== Segment start ==

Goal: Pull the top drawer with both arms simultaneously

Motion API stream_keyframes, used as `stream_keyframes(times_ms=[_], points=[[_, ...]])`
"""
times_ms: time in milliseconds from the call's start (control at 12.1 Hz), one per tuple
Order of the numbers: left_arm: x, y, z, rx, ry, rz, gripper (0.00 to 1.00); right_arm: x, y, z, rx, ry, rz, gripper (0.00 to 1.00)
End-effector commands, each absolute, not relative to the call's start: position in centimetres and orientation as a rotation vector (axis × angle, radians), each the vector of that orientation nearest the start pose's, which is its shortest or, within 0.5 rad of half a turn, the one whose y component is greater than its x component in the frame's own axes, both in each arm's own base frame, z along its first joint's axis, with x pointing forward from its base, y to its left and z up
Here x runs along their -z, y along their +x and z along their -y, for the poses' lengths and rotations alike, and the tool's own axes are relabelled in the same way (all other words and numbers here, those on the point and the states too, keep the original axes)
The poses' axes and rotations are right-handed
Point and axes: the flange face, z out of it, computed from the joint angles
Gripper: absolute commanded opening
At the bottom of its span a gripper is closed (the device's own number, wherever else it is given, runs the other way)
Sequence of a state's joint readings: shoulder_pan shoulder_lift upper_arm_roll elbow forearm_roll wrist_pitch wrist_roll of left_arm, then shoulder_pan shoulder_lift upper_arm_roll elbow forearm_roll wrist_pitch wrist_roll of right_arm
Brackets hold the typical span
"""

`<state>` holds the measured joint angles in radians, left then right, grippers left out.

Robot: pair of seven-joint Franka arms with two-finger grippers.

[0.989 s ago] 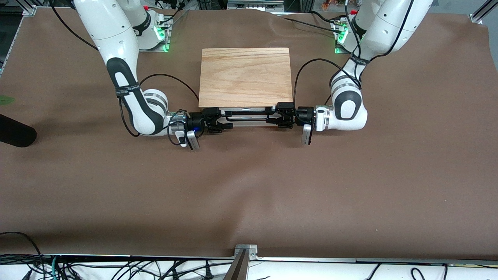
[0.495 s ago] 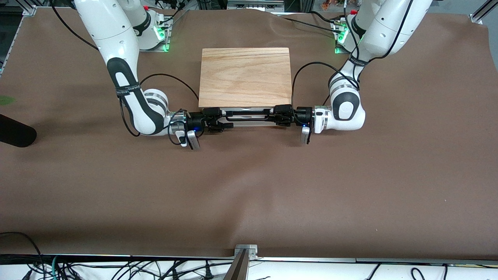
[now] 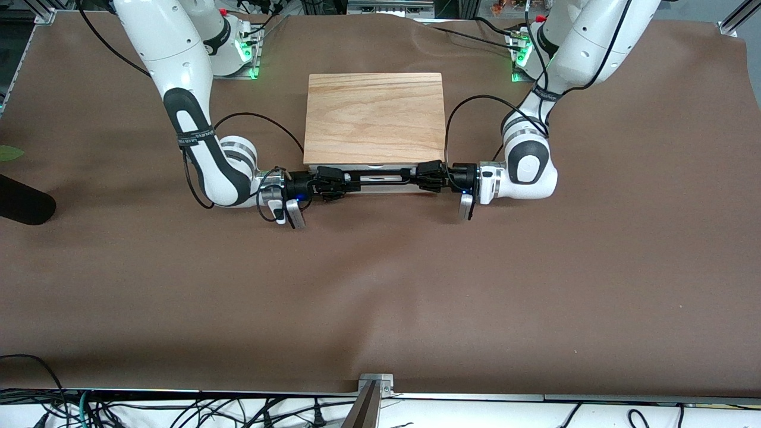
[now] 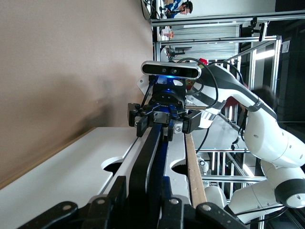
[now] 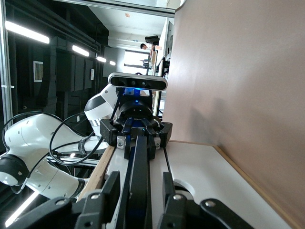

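Drawer [image 3: 380, 168] at frame centre, under the oak top [image 3: 376, 117], barely out. Handle [image 3: 383, 173] running crosswise, arm to arm. Right gripper [image 3: 346, 185] clamped on one end, left gripper [image 3: 421, 177] clamped on the other, pointing inward at each other. Pull direction judged square to the bar, toward the frame's lower edge.

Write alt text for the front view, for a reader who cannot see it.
Two white robot arms meet at a cabinet's black handle: the right gripper is shut on one end, the left gripper on the other. The top drawer is barely out from under the oak top board, on a brown table.
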<state>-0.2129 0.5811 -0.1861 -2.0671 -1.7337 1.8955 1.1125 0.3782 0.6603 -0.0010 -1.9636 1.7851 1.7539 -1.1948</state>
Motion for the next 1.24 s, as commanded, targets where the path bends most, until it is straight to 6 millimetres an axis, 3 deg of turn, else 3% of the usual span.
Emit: stream_keyframes(times_ms=[0, 165, 412, 577, 742, 1154], points=[[-14.7, 46.5, 30.5, 0.098, 1.682, 0.096, 0.08, -16.0, 50.5, -30.0, 0.035, -1.614, 0.191, 0.34], [-14.7, 46.5, 30.5, 0.100, 1.680, 0.096, 0.00, -16.1, 50.4, -30.1, 0.035, -1.612, 0.199, 0.34], [-14.9, 46.5, 30.5, 0.138, 1.681, 0.060, 0.00, -15.8, 49.8, -30.3, 0.020, -1.612, 0.204, 0.34], [-16.1, 47.1, 30.6, 0.172, 1.681, 0.024, 0.00, -15.9, 49.8, -30.5, 0.021, -1.610, 0.210, 0.19], [-16.5, 47.6, 30.4, 0.160, 1.677, 0.025, 0.00, -16.0, 49.9, -30.5, 0.020, -1.608, 0.210, 0.12], [-16.7, 47.6, 30.4, 0.146, 1.677, 0.042, 0.00, -16.4, 50.3, -30.5, 0.026, -1.603, 0.211, 0.12]])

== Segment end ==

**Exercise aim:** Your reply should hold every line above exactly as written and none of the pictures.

**Exercise output:**
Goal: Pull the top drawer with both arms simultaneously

Motion API stream_keyframes, used as `stream_keyframes(times_ms=[_], points=[[_, ...]])`
"""
times_ms: time in milliseconds from the call's start (control at 12.1 Hz), one per tuple
Order of the numbers: left_arm: x, y, z, rx, ry, rz, gripper (0.00 to 1.00); right_arm: x, y, z, rx, ry, rz, gripper (0.00 to 1.00)
End-effector commands, each absolute, not relative to the call's start: position in centimetres and orientation as a rotation vector (axis × angle, radians), each the vector of that orientation nearest the start pose's, which is its shortest or, within 0.5 rad of half a turn, the one whose y component is greater than its x component in the frame's own axes, both in each arm's own base frame, z along its first joint's axis, with x pointing forward from its base, y to its left and z up
Here x runs along their -z, y along their +x and z along their -y, for the poses' lengths and rotations alike, and the tool's own axes are relabelled in the same way (all other words and numbers here, those on the point and the states too, keep the original axes)
The poses' axes and rotations are right-handed
Point and axes: the flange face, z out of it, computed from the joint angles
Gripper: absolute commanded opening
At the bottom of its span a gripper is closed (the device's own number, wherever else it is given, runs the other way)
Sequence of a state's joint readings: shoulder_pan shoulder_lift upper_arm_roll elbow forearm_roll wrist_pitch wrist_roll of left_arm, then shoulder_pan shoulder_lift upper_arm_roll elbow forearm_roll wrist_pitch wrist_roll of right_arm
Brackets hold the typical span
"""

`<state>` holds the measured joint angles in radians, left then right, grippers left out.

Robot: pair of seven-joint Franka arms with two-finger grippers.

[0.989 s ago] 
[0.495 s ago] 
[now] 
[now] 
[now] 

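Drawer [image 3: 380, 168] at frame centre, under the oak top [image 3: 376, 117], barely out. Handle [image 3: 383, 173] running crosswise, arm to arm. Right gripper [image 3: 346, 185] clamped on one end, left gripper [image 3: 421, 177] clamped on the other, pointing inward at each other. Pull direction judged square to the bar, toward the frame's lower edge.

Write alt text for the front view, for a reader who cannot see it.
Two white robot arms meet at a cabinet's black handle: the right gripper is shut on one end, the left gripper on the other. The top drawer is barely out from under the oak top board, on a brown table.
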<state>-0.2129 0.5811 -0.1861 -2.0671 -1.7337 1.8955 1.1125 0.3782 0.6603 -0.0010 -1.9636 1.7851 1.7539 -1.1948</state>
Motion for the next 1.24 s, as commanded, targets where the path bends most, until it is straight to 6 millimetres an axis, 3 deg of turn, else 3% of the usual span.
Emit: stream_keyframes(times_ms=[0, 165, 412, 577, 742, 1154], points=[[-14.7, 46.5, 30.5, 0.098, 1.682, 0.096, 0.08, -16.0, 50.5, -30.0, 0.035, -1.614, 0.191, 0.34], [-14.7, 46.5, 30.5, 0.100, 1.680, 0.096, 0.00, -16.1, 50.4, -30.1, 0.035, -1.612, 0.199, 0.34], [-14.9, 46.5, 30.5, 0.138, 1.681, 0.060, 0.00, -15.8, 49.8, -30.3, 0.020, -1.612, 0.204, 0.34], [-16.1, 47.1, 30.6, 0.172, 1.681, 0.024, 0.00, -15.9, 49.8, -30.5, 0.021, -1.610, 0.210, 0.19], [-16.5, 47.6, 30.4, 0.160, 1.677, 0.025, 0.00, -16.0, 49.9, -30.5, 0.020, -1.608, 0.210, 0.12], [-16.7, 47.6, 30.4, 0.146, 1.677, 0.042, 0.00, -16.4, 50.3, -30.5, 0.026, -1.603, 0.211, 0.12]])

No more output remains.